2024.02.04
松谷みよ子 作 石倉欣二 絵 にっけん教育出版社 2005年
まっ赤な体に、ぎょろりとした目と大きなつののおそろしい顔の赤鬼がいました。
その赤鬼はたいこが大好きでした。割れるような音で太鼓をたたいては悦に入っていました。
ところが誰もきいてくれるものはありません。そこで、山じゅうのけものを集めてこのうまい太鼓をきかせてやろうと思い立ちました。
「あつまれえ」と大きな声で叫びました。動物たちはこわごわ赤鬼のところに集まりました。
赤鬼はいい気持で太鼓をたたきます。その音のものすごさに、動物たちは次々と逃げ出しました。それにも気づかす、赤鬼は太鼓をたたき続けています。ようやく誰もいないことを知って・・・
怒りに怒りました。わめきながら岩を投げつけ、木を引き抜きました。でも、誰も出てはきません。
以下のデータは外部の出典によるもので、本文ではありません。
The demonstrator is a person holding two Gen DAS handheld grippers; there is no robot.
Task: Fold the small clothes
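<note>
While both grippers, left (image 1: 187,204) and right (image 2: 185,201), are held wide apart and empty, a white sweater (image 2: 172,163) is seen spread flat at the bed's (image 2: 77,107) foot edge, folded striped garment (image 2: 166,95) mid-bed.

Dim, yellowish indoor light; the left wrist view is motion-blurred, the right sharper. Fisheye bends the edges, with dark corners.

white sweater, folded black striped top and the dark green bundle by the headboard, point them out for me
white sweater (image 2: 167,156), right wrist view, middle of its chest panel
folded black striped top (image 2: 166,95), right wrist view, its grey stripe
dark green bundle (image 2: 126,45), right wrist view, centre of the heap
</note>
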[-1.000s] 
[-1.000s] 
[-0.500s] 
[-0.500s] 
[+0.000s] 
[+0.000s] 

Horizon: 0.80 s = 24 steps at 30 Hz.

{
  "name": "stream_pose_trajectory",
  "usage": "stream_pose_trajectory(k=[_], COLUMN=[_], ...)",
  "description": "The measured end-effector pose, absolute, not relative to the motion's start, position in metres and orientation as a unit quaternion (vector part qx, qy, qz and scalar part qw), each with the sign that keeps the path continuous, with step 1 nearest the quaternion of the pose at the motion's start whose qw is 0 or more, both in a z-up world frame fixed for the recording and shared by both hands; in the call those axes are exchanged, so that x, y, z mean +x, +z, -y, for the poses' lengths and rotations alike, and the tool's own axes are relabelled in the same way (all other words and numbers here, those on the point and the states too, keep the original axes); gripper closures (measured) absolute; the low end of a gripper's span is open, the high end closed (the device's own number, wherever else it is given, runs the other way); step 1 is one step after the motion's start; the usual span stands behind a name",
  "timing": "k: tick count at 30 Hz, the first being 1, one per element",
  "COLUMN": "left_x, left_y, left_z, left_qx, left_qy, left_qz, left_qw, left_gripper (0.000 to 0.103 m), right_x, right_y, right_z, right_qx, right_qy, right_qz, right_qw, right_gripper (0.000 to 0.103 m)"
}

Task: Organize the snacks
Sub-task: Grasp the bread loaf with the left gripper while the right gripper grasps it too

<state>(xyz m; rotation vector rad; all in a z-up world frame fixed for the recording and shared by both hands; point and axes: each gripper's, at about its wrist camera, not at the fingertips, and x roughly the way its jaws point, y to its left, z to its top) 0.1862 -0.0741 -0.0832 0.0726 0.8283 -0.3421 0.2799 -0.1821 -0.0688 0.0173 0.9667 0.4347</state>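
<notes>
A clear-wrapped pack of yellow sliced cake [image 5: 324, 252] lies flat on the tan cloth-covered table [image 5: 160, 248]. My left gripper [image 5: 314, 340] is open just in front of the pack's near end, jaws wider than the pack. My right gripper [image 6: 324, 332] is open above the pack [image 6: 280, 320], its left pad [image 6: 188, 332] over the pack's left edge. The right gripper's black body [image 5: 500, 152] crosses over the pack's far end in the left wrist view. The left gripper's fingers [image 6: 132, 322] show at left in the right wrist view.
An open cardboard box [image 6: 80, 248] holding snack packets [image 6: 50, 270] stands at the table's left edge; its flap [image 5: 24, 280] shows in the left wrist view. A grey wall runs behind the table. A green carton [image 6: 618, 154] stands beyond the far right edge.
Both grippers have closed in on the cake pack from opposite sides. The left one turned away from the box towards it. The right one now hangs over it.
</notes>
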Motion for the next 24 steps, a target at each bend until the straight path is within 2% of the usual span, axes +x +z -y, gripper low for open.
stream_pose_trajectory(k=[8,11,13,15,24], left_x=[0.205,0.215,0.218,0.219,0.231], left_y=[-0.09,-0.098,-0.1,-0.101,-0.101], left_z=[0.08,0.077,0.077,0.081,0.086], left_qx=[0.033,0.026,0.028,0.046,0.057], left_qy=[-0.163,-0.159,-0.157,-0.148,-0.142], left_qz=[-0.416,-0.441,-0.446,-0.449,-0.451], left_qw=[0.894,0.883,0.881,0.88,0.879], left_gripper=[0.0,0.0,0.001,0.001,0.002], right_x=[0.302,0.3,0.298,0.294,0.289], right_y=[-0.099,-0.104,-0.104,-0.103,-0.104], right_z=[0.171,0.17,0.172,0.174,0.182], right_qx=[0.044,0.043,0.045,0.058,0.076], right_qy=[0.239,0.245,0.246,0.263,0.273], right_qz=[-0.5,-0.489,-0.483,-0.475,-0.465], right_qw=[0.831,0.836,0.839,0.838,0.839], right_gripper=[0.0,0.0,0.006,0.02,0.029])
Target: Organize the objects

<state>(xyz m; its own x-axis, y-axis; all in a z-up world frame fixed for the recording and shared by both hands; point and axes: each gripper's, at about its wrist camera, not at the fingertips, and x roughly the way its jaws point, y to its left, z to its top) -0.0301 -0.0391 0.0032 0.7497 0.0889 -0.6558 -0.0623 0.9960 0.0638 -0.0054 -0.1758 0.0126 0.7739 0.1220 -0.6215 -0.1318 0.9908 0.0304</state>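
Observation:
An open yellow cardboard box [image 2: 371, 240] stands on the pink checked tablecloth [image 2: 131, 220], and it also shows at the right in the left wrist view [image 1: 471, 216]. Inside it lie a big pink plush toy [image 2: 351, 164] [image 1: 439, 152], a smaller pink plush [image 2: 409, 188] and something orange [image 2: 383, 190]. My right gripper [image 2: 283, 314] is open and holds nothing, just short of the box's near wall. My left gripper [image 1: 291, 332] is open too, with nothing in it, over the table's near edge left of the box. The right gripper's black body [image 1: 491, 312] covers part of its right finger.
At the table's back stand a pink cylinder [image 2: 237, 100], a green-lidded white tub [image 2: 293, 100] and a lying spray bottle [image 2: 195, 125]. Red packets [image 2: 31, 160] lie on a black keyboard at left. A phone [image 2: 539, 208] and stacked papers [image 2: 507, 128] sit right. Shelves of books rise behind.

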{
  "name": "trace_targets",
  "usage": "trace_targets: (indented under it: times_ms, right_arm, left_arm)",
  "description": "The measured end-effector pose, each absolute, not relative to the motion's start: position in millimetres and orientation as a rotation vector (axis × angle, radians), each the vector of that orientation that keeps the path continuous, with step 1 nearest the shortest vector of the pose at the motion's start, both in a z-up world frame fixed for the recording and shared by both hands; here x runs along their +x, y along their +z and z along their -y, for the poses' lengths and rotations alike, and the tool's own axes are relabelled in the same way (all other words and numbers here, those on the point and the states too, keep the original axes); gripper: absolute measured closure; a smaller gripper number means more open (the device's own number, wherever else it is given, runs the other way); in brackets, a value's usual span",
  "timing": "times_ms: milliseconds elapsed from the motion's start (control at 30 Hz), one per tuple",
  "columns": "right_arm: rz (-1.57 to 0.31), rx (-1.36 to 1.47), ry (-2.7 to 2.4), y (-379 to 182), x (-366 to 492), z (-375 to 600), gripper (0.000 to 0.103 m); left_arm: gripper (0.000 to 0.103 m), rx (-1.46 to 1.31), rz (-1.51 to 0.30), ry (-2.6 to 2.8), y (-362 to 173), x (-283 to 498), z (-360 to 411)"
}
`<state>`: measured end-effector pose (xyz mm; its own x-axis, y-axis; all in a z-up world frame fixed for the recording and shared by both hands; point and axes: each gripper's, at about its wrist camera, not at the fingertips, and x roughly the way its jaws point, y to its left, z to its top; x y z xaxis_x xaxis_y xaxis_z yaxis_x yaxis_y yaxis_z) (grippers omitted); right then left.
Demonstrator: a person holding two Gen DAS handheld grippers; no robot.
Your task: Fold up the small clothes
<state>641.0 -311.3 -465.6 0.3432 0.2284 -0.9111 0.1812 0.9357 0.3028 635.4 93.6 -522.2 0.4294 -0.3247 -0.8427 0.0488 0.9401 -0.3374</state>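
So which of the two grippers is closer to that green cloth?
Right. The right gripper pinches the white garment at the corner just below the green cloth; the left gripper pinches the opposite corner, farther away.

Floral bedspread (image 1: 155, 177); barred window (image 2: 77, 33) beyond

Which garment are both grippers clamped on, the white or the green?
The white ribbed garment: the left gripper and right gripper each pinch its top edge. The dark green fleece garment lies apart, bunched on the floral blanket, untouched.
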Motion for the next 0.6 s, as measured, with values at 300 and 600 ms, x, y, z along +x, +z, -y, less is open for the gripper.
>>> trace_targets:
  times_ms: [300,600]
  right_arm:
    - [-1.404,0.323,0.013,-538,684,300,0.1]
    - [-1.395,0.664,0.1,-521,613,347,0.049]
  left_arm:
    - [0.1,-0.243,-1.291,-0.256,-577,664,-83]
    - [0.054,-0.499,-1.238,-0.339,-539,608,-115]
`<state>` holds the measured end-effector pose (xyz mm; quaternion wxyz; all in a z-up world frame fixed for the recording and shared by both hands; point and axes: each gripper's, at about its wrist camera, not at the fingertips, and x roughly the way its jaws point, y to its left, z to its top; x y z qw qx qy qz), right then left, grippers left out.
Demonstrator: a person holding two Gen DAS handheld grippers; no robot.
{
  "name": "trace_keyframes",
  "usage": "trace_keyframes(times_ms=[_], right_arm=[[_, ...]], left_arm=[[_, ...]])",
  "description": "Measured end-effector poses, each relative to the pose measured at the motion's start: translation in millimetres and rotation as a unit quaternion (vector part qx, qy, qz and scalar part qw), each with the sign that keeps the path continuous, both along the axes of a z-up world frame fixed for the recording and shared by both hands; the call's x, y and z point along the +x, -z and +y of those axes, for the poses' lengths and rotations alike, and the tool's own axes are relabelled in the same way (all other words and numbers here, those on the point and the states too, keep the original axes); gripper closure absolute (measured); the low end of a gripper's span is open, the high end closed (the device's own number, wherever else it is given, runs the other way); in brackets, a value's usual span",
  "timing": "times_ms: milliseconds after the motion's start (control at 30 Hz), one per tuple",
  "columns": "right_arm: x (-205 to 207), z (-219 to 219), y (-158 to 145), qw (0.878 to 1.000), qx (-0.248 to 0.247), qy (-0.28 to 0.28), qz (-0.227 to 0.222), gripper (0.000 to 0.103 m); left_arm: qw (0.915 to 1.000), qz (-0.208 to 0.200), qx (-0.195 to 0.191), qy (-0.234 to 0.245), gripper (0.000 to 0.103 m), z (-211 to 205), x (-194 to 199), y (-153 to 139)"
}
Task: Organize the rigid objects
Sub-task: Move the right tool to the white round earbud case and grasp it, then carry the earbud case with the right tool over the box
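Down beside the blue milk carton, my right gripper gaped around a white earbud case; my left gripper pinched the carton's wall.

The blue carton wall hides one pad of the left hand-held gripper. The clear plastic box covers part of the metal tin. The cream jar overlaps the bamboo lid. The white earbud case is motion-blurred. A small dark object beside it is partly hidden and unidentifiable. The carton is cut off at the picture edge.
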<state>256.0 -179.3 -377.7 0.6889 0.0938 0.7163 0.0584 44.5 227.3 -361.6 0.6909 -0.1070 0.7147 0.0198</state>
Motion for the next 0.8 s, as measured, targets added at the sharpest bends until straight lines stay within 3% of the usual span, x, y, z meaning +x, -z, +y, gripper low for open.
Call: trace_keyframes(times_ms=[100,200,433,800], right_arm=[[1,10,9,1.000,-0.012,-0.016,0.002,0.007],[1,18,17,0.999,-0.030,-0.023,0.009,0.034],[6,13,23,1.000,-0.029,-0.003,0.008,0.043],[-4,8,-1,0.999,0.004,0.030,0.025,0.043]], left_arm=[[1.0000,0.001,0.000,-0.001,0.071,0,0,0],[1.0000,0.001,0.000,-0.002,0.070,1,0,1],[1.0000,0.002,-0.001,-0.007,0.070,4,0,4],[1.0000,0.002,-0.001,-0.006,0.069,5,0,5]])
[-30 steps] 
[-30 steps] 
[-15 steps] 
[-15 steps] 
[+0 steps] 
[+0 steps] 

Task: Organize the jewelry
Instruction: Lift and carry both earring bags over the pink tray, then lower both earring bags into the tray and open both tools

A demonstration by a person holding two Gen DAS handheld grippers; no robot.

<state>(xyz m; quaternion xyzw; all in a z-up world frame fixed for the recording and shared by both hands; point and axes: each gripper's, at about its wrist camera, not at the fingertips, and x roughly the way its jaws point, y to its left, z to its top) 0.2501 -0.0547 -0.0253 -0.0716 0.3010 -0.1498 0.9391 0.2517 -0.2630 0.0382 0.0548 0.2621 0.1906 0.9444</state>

悲しくなった赤鬼は滝のような涙をこぼして泣き出しました。どのくらい泣いたのでしょうか。いつのまにか、山の神さまが立っていました。そして、雷さまのところに行けば好きなだけ太鼓がたたけるぞと、言いました。
太鼓を持って空へ向かった赤鬼。しばらくすると遠い空からゴロゴロゴロとかわいらしい音がきこえてきたそうです。